(Information provided)

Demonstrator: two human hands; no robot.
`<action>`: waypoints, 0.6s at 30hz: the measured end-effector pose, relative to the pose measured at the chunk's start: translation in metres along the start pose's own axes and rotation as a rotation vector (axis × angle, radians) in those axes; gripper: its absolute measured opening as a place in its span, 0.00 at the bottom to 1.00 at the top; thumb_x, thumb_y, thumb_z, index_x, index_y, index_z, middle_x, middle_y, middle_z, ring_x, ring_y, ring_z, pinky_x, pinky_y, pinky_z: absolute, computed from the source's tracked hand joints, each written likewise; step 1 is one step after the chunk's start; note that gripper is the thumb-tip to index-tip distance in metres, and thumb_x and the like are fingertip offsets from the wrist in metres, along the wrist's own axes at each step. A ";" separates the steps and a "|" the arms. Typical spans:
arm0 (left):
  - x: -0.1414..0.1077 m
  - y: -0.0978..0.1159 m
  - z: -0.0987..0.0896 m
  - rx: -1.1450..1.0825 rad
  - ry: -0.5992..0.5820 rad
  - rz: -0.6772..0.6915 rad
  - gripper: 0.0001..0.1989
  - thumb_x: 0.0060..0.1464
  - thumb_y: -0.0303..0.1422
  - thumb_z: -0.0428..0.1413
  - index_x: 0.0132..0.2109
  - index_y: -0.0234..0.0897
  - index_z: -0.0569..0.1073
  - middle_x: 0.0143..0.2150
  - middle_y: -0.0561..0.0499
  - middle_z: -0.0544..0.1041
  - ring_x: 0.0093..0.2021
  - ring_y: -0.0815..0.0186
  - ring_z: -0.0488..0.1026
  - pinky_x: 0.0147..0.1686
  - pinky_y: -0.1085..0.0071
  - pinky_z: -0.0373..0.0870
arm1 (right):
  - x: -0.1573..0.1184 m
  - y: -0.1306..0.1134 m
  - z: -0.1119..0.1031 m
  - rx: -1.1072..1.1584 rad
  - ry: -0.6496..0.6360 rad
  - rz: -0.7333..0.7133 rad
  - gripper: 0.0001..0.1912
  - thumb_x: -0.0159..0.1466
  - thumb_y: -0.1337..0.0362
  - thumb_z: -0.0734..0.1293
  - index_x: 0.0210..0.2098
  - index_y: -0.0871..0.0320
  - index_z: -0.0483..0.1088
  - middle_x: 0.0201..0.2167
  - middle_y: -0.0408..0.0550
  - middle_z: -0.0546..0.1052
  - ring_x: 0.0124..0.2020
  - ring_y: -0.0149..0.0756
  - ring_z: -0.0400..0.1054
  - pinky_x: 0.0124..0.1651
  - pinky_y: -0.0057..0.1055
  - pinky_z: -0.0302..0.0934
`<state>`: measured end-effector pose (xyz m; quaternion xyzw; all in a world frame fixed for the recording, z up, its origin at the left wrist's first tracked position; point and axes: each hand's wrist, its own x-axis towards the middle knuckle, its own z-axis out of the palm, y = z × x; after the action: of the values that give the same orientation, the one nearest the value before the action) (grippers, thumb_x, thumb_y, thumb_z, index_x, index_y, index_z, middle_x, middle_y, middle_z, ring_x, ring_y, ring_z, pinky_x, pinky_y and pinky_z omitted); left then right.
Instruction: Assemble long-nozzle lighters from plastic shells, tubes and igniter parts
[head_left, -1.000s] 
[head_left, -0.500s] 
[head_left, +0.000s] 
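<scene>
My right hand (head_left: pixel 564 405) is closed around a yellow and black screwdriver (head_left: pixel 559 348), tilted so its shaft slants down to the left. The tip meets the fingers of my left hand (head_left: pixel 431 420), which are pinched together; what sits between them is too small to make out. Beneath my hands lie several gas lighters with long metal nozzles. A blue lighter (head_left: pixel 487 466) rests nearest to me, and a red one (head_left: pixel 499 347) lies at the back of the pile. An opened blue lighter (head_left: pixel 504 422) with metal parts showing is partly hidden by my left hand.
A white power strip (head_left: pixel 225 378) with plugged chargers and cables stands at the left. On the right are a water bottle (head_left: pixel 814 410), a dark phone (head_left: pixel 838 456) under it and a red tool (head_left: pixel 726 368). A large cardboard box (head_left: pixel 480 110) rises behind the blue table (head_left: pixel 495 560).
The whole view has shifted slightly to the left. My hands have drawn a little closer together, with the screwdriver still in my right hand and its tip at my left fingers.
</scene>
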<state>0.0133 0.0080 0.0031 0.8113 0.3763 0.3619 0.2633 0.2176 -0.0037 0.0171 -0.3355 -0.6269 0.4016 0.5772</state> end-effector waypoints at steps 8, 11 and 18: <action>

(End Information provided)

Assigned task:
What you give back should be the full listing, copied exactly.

Task output:
Demonstrator: two human hands; no robot.
`<action>`: waypoints, 0.6s at 30hz: the measured end-effector pose, relative to the pose measured at the chunk's start: translation in metres along the start pose's own axes and rotation as a rotation vector (axis × angle, radians) in those axes; gripper: its absolute measured opening as a place in its span, 0.00 at the bottom to 1.00 at the top; thumb_x, thumb_y, thumb_z, index_x, index_y, index_z, middle_x, middle_y, middle_z, ring_x, ring_y, ring_z, pinky_x, pinky_y, pinky_z: absolute, computed from the source's tracked hand joints, each written likewise; step 1 is one step after the chunk's start; note that gripper is the thumb-tip to index-tip distance in metres, and thumb_x and the like are fingertip offsets from the wrist in metres, along the wrist's own axes at each step. A ";" separates the steps and a "|" the arms. Typical spans:
arm0 (left):
  - x: -0.1414..0.1077 m
  - y: -0.0978..0.1159 m
  - z: -0.0987..0.0896 m
  - rx: -1.1450..1.0825 rad
  - ry: -0.5992..0.5820 rad
  - rz: -0.6772..0.6915 rad
  - gripper: 0.0001..0.1989
  - thumb_x: 0.0060..0.1464
  - thumb_y: -0.0303..0.1422
  - thumb_z: -0.0428..0.1413
  - index_x: 0.0132..0.2109
  - index_y: -0.0234..0.0897
  - index_z: -0.0569..0.1073
  - middle_x: 0.0143..0.2150
  - middle_y: -0.0561..0.0499
  - middle_z: -0.0544..0.1041
  - ring_x: 0.0093..0.2021
  - ring_y: -0.0815..0.0186
  - ring_z: -0.0488..0.1026
  - pinky_x: 0.0147..0.1686
  - pinky_y: -0.1085..0.0071
  - pinky_z: -0.0373..0.0870
arm1 (right):
  - x: -0.1573..0.1184 m
  - y: -0.1306..0.1134 m
  - z: -0.1119..0.1031 m
  - rx: -1.1072..1.1584 rad
  - ry: -0.6496..0.6360 rad
  - rz: -0.7333..0.7133 rad
  - gripper: 0.0001..0.1912
  - thumb_x: -0.0159..0.1466
  - thumb_y: -0.1337..0.0362
  - thumb_z: -0.0734..0.1293
  - index_x: 0.0210..0.2098
  - index_y: -0.0871..0.0320
  - index_z: -0.0483..0.1088
  - middle_x: 0.0201..0.2167
  - middle_y: -0.0408..0.0550
  - middle_z: -0.0546..0.1052
  - ring_x: 0.0124..0.2020
  - ring_y: -0.0149..0.0756
  - ring_z: -0.0400..0.1054
  - pinky_x: 0.0124..0.1651
  - pinky_y: -0.0057..0.1055
  - pinky_z: -0.0302..0.0934
`<state>`: measured end-effector pose (xyz m; quaternion xyzw; all in a world frame fixed for the recording, z up, its origin at the left wrist's first tracked position; point and axes: each hand's wrist, its own x-axis towards the middle knuckle, its own z-axis out of the palm, y = z × x; after the action: of the values that give the same orientation, the one nearest the value before the action) (grippers, thumb_x, thumb_y, thumb_z, index_x, index_y, index_z, middle_x, middle_y, middle_z, ring_x, ring_y, ring_z, pinky_x, pinky_y and pinky_z omitted); left then right.
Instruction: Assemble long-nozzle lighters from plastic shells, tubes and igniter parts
[head_left, -1.000s] 
[head_left, -0.500s] 
[head_left, +0.000s] 
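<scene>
My right hand (head_left: pixel 564 405) is closed around a yellow and black screwdriver (head_left: pixel 559 348), tilted so its shaft slants down to the left. The tip meets the fingers of my left hand (head_left: pixel 431 420), which are pinched together; what sits between them is too small to make out. Beneath my hands lie several gas lighters with long metal nozzles. A blue lighter (head_left: pixel 487 466) rests nearest to me, and a red one (head_left: pixel 499 347) lies at the back of the pile. An opened blue lighter (head_left: pixel 504 422) with metal parts showing is partly hidden by my left hand.
A white power strip (head_left: pixel 225 378) with plugged chargers and cables stands at the left. On the right are a water bottle (head_left: pixel 814 410), a dark phone (head_left: pixel 838 456) under it and a red tool (head_left: pixel 726 368). A large cardboard box (head_left: pixel 480 110) rises behind the blue table (head_left: pixel 495 560).
The whole view has shifted slightly to the left. My hands have drawn a little closer together, with the screwdriver still in my right hand and its tip at my left fingers.
</scene>
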<state>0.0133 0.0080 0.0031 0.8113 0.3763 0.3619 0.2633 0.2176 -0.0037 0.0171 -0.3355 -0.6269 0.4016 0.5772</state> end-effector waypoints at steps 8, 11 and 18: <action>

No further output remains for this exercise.